En cela il est bien du pays où il se fixa et dont il porte partout le ciel dans ses yeux.
De même, dans ses admirables portraits, ceux de Carlyle, de miss Alexander, de Sarasate, son portrait par lui-même, et les autres, et tous, il se révèle de son pays d'origine, de cette inquiétante Amérique, de la race qui a produit Edgar Poë. Les modèles en sont obsédants. Surtout les femmes, qui, toutes modernes et même en toilettes de bal, hantent aussi comme des Ligeia et des Morella, émergeant, en apparitions, du crépuscule des fonds. Il y a de l'énigme dans tous les personnages de ses portraits. On ne sait s'ils rentrent dans la vie ou s'ils en sortent presque. Ils sont à la ligne d'horizon où tombe le jour de l'Éternité. Ils ont l'air anoblis par l'absence, déjà dans le recul du temps, presque posthumes à eux-mêmes. Ils sont ce qu'ils auraient dû être, ou ce qu'ils deviendront.

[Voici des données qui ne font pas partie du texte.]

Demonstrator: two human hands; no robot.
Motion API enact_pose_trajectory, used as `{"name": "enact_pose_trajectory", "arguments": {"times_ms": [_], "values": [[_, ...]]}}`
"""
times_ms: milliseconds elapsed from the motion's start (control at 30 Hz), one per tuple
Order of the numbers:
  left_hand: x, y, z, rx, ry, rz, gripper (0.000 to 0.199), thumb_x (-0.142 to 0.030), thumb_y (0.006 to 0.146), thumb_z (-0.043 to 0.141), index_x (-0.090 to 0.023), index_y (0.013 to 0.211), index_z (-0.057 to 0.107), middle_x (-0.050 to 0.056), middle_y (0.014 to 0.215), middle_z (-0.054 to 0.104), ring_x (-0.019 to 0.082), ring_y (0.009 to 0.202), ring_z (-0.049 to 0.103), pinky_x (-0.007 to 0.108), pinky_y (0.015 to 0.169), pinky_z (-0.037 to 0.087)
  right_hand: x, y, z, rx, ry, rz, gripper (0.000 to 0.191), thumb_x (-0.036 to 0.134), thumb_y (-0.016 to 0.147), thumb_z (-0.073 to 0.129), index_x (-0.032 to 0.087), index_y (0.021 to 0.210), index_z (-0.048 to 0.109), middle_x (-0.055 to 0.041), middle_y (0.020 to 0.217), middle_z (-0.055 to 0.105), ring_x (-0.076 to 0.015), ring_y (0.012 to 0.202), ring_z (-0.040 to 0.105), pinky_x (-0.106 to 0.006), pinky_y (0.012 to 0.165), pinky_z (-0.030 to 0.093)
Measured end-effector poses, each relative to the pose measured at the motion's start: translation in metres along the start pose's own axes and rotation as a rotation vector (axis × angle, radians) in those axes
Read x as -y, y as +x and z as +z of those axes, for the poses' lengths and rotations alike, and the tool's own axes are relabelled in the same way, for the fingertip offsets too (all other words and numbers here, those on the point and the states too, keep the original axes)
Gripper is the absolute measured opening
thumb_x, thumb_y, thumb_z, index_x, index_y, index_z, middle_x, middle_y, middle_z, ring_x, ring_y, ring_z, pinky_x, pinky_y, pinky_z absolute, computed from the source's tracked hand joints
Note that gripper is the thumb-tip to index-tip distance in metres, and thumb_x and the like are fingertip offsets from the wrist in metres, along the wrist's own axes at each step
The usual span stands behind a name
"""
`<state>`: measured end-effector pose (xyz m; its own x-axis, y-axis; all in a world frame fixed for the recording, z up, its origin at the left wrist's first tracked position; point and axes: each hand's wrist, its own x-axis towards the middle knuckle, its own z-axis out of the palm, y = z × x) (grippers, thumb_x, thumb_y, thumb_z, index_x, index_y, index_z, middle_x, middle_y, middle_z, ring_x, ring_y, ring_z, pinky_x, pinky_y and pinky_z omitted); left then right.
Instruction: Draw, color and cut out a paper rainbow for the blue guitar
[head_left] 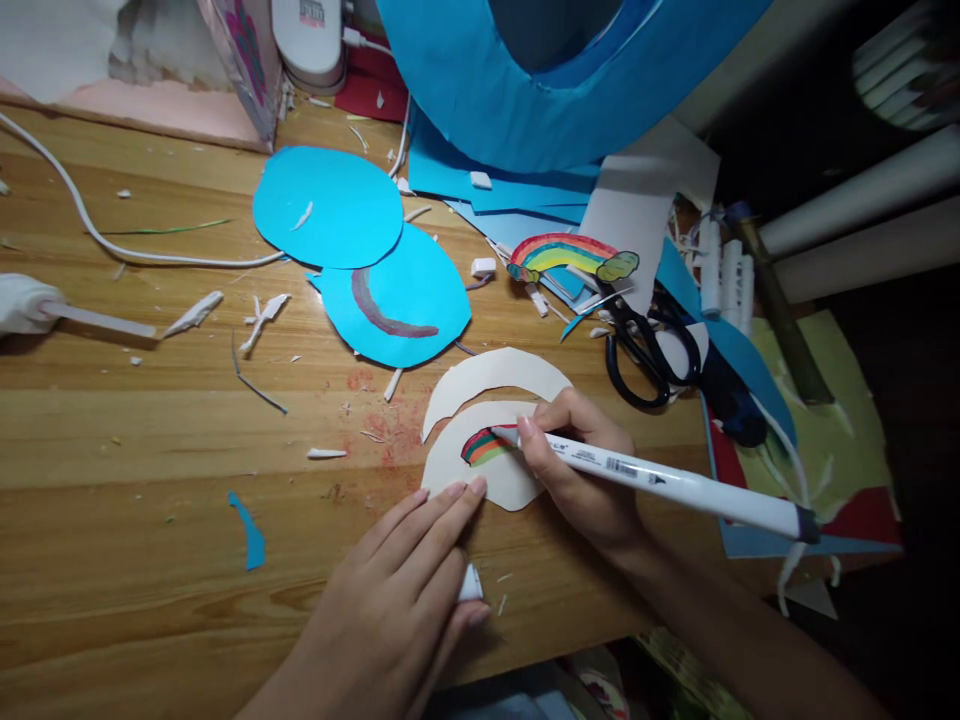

Et c'est sans doute pour ne point déranger cette atmosphère hallucinée, un peu somnambulique, de ses œuvres, que M. Whistler, souvent, se garde d'y introduire la réalité trop formelle de son nom. Comme sa manière est tout de suite évidente et son originalité unique, il signe d'un emblème qui est, pour lui, une signature suffisante: une sorte de papillon immobile, petit vol fantomatique—comme s'il signait de son âme.
SCULPTEURS
M. RODIN
M. Rodin est un des rares hommes de génie actuels. Nul n'aura davantage révolutionné son art, si ce n'est, quant à la poésie, Victor Hugo auquel il fait songer.
Grâce à lui, la sculpture est devenue le drame, c'est-à-dire quelque chose de vivant et d'humain, au lieu de la tragédie compassée, de l'art d'hypogée, qu'elle était. La sculpture antérieure en était arrivée à quelques attitudes conventionnelles, à un cérémonial restreint de gestes nobles. M. Rodin se renoua à la sculpture du moyen âge, qui sortait du peuple et en tenait son grand accent humain. Ainsi il offrit à son tour des gestes, des attitudes de corps d'une nouveauté qui déconcerte.
Gestes et attitudes moins trouvés que retrouvés; non plus académiques, mais humains, enfin! Il lui avait suffi de regarder directement les hommes, les pauvres et tragiques hommes, sans plus le souvenir des dieux, des héros, des figures allégoriques, tout l'Olympe suranné, toute l'humanité factice des écoles. Alors il vit qu'il y avait, non plus quelques gestes, quelques attitudes uniquement beaux; mais des milliers de gestes, des milliers d'attitudes, qui tous étaient beaux... L'humanité est divine comme la vie. Chaque être, et chaque minute de chaque être, est de l'art. Variété infinie! Est-ce que les corps s'allongent ou se tordent de la même manière pour souffrir, aimer, dormir, songer, mourir?